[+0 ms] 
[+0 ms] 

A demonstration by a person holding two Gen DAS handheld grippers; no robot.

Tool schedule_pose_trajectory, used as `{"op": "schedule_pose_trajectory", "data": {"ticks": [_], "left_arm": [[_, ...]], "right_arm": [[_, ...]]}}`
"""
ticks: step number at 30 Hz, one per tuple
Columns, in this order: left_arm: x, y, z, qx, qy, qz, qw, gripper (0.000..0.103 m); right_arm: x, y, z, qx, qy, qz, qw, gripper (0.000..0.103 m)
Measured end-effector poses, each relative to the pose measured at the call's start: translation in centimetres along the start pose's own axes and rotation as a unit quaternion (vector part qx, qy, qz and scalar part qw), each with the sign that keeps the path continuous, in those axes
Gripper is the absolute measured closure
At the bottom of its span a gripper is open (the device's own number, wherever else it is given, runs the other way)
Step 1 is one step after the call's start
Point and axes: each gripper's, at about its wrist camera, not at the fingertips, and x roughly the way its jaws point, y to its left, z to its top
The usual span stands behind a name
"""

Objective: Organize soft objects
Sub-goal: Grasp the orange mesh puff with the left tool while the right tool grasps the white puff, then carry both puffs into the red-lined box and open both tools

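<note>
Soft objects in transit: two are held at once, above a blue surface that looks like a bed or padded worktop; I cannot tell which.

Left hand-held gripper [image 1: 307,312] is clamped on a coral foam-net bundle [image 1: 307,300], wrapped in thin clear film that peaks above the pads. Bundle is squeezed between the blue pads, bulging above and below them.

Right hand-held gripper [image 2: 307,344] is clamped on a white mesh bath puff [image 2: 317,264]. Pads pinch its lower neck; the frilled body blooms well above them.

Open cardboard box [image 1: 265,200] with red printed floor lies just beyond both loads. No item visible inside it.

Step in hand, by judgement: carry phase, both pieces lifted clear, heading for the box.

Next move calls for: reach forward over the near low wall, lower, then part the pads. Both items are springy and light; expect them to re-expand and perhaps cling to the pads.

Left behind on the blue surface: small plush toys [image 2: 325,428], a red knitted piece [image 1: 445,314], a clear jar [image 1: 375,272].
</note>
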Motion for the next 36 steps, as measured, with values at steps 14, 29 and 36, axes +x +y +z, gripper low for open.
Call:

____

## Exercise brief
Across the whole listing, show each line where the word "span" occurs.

## Task response
At the bottom of its span a gripper is open (the device's own number, wherever else it is given, runs the other way)
The usual span stands behind a name

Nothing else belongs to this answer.